Sawczyn Guilherme, Brambilla Caio, Rodrigues Gilberto Jose, Pereira Maykon William Aparecido Pires, Cardili Leonardo, de Carvalho Paulo Afonso, Gallucci Fabio Pescarmona, Sarkis Álvaro Sadek, Nahas William Carlos, Cordeiro Mauricio Dener
Department of Urology, Cancer Institute of the State of São Paulo , São Paulo, Brazil.
Department of Pathology, Cancer Institute of the State of São Paulo , São Paulo, Brazil.
Indian J Urol. 2025 Jan-Mar;41(1):51-58. doi: 10.4103/iju.iju_256_24. Epub 2025 Jan 1.
This study aims to assess the impact of unclassified renal cell carcinoma (uRCC) on clinical, pathological, and oncological outcomes compared with clear cell renal cell carcinoma (ccRCC).
We analyzed the data of 48 uRCC and 688 ccRCC cases, collected from a histopathological database at a single center from July 2011 to August 2019. uRCC cases were confirmed according to the 2016 World Health Organization classification. Baseline characteristics, clinical findings, and oncological outcomes were compared between the groups.

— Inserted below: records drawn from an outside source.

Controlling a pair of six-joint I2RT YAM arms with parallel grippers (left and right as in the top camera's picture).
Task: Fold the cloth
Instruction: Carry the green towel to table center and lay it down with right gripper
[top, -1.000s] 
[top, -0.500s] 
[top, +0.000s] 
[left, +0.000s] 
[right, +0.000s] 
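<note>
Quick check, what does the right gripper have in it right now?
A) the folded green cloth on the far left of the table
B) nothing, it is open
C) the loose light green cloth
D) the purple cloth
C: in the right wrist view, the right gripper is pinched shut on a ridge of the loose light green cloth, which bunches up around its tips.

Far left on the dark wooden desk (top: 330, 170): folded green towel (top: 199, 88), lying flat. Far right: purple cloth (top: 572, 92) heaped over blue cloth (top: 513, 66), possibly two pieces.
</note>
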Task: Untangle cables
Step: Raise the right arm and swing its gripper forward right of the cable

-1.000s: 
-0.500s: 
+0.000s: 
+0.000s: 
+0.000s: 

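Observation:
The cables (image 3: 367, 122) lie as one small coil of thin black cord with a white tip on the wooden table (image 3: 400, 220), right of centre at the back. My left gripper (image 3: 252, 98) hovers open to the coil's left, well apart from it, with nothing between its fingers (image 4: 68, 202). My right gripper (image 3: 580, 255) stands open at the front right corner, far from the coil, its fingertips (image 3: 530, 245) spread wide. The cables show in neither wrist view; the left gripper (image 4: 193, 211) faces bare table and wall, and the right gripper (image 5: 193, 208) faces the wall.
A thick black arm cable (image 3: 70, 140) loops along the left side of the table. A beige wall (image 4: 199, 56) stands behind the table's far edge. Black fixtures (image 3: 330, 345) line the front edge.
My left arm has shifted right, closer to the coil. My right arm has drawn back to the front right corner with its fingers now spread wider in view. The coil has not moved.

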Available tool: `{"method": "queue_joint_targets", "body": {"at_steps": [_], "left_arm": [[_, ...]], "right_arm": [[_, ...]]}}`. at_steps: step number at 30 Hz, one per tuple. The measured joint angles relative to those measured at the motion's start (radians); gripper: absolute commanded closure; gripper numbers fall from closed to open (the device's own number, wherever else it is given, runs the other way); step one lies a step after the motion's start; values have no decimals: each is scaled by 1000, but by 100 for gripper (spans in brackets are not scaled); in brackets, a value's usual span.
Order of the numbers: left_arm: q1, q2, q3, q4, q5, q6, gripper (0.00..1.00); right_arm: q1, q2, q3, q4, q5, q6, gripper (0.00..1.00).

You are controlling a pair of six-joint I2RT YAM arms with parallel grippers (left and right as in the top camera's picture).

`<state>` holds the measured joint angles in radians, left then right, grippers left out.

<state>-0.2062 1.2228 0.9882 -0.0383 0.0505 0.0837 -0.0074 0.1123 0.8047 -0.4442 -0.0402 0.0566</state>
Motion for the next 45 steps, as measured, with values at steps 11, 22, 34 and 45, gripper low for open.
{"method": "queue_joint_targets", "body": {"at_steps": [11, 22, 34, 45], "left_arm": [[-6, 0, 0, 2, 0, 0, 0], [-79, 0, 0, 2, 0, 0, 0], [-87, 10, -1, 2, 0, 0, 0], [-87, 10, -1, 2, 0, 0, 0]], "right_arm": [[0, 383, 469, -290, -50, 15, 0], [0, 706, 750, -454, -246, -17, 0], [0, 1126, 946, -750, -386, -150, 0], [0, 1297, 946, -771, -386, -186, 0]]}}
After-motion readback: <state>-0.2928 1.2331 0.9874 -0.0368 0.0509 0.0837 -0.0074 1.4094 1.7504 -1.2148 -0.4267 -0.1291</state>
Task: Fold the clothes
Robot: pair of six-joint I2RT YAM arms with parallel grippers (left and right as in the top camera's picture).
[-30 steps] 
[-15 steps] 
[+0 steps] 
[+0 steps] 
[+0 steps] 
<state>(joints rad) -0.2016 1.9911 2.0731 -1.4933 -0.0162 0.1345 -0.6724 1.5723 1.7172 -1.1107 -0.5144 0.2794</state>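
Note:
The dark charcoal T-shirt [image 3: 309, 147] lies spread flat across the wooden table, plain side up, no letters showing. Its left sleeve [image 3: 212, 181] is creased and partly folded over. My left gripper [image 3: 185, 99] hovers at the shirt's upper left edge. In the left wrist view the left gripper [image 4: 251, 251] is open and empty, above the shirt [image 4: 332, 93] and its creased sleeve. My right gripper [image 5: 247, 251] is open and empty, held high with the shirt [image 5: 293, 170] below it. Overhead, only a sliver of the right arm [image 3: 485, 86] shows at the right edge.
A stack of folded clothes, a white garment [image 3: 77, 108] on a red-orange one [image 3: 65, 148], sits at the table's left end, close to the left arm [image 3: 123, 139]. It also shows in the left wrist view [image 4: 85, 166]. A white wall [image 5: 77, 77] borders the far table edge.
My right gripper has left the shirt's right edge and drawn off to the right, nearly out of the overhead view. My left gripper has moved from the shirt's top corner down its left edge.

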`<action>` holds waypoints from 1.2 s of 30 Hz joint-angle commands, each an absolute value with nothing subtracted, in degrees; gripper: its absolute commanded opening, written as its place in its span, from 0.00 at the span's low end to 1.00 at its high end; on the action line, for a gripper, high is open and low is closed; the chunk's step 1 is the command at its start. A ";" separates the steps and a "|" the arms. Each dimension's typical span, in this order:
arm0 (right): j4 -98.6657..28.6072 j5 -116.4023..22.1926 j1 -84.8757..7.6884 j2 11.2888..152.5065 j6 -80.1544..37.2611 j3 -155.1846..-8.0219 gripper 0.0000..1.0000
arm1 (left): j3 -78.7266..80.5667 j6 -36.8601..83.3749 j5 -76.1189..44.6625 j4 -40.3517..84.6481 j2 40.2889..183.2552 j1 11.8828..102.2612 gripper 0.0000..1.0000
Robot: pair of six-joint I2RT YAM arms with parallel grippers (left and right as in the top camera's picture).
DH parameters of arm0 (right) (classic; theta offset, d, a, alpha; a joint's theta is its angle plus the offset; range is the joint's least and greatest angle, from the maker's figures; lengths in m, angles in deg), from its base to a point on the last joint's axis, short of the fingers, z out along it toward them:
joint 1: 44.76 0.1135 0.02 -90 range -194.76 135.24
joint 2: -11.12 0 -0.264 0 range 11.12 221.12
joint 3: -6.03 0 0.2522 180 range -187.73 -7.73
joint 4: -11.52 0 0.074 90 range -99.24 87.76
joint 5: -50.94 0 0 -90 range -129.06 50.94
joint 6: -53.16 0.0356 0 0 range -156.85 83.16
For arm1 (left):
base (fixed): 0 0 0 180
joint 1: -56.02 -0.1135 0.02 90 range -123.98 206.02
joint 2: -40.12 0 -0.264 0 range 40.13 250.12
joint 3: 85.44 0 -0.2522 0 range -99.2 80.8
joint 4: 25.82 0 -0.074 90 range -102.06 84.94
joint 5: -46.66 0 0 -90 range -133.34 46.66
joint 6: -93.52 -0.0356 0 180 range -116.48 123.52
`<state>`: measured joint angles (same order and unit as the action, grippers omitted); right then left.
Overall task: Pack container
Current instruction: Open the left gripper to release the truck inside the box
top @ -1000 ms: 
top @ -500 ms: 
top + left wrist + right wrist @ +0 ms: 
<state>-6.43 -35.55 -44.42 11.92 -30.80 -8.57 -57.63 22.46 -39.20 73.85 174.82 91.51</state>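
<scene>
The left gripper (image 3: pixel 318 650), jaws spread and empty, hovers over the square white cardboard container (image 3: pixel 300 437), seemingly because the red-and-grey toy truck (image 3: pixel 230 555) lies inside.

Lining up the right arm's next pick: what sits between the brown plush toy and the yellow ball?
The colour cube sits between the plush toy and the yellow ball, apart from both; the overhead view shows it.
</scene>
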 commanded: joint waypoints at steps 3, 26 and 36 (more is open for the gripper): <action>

Patients with uRCC exhibited the same clinical symptoms as ccRCC patients, a higher prevalence of lymphadenopathy (31.2% vs. 15.8%, < 0.01), and greater sarcomatoid/rhabdoid differentiation on histology (12.5% vs. 5%, = 0.03) compared to ccRCC patients. Although there was no difference regarding overall metastasis at initial diagnosis, distant lymphadenopathy (16.7% vs. 7.8%, = 0.04) and liver metastasis (8.9% vs. 2.8%, = 0.04) were more common in the uRCC group. The two groups had similar high-grade (HG) frequency on histology (62.5% for uRCC vs. 53.7% for ccRCC, = 0.23). The estimated recurrence-free survival at 48 months was 94.3% for uRCC, 92.5% for low-grade (LG) ccRCC ( = 0.91), and 66.5% for HG ccRCC ( < 0.01). The estimated overall survival at 48 months was 66.1% for uRCC, 87.4% for LG ccRCC ( = 0.75), and 63.4% for HG ccRCC ( < 0.01).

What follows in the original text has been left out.